**Task objective:** Each time a line of the listing holds "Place", copy that line.

**Supplied material:**
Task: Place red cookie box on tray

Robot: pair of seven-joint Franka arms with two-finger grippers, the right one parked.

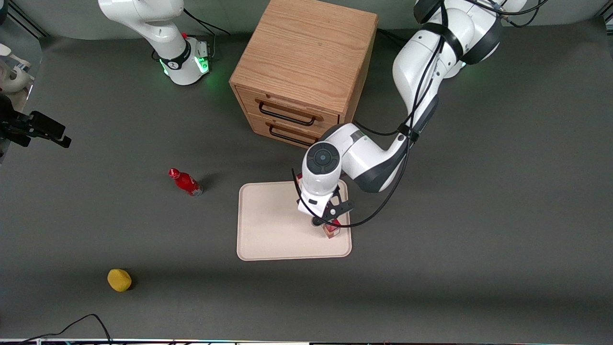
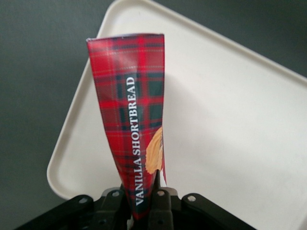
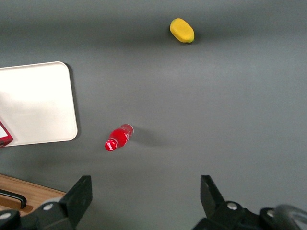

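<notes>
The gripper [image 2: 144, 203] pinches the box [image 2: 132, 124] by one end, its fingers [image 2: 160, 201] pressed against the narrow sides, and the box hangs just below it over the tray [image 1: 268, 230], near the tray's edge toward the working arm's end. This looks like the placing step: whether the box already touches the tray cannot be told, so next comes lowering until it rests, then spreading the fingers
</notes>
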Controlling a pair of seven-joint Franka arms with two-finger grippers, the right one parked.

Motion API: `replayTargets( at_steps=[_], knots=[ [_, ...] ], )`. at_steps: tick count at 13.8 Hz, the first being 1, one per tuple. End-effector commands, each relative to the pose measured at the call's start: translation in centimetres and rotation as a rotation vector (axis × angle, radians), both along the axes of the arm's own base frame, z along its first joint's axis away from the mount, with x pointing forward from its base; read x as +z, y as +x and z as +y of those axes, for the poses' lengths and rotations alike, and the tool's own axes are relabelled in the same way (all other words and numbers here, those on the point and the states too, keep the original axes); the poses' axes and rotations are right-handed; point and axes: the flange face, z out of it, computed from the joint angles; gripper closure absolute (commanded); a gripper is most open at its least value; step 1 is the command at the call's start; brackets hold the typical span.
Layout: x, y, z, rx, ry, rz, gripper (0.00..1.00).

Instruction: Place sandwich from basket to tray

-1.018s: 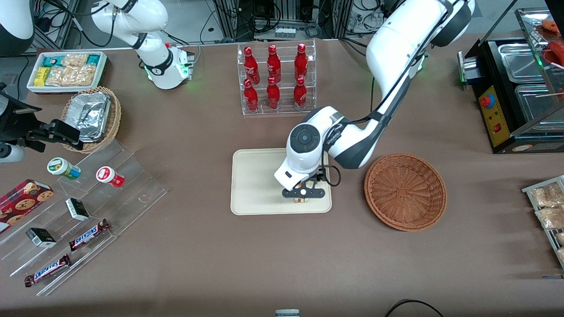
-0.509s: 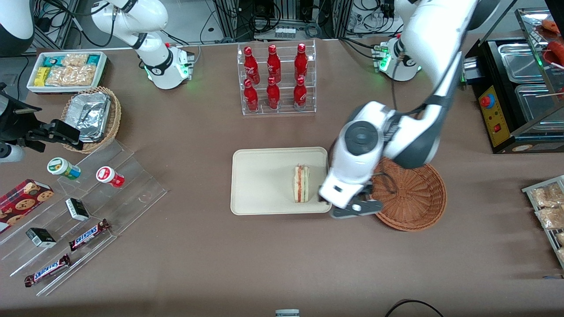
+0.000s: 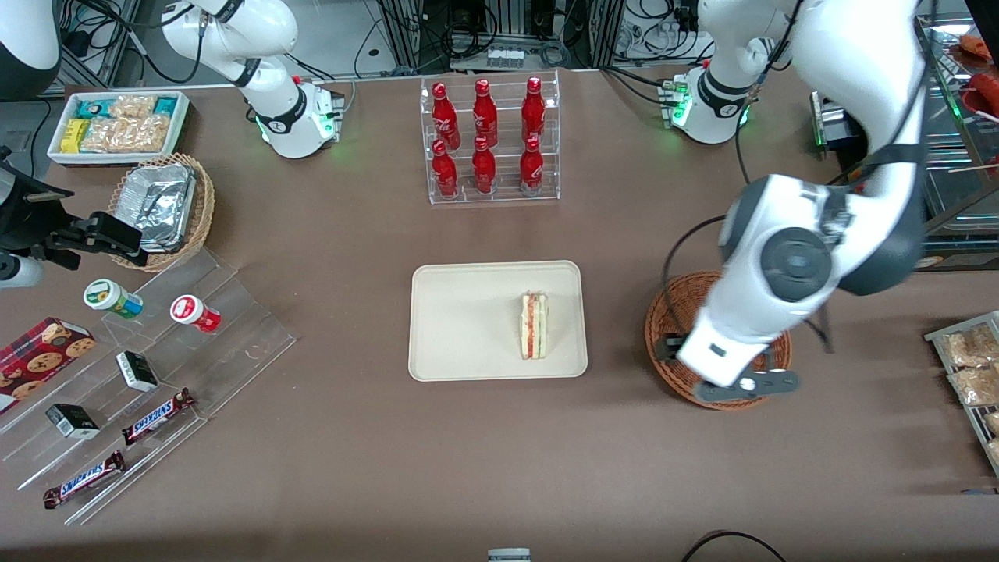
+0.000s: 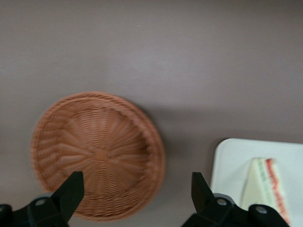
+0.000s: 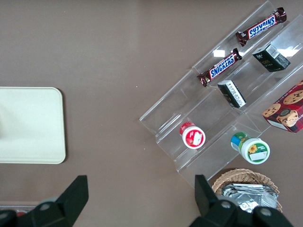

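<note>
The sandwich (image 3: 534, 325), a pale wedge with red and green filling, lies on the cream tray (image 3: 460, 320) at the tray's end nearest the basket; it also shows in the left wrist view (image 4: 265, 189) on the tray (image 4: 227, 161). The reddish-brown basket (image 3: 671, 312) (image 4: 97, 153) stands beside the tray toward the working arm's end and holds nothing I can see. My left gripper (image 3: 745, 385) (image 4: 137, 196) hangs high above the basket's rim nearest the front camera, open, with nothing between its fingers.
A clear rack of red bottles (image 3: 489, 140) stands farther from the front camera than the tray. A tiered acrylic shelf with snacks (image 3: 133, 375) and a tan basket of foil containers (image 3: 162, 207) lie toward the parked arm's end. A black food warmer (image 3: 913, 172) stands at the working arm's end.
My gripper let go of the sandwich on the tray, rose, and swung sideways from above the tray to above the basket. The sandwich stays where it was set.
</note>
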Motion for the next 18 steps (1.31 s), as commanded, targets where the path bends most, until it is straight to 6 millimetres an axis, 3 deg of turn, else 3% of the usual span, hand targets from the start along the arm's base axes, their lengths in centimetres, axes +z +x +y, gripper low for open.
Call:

**Answer to the exercise:**
Task: Place red cookie box on tray
Instruction: Place sandwich from basket to tray

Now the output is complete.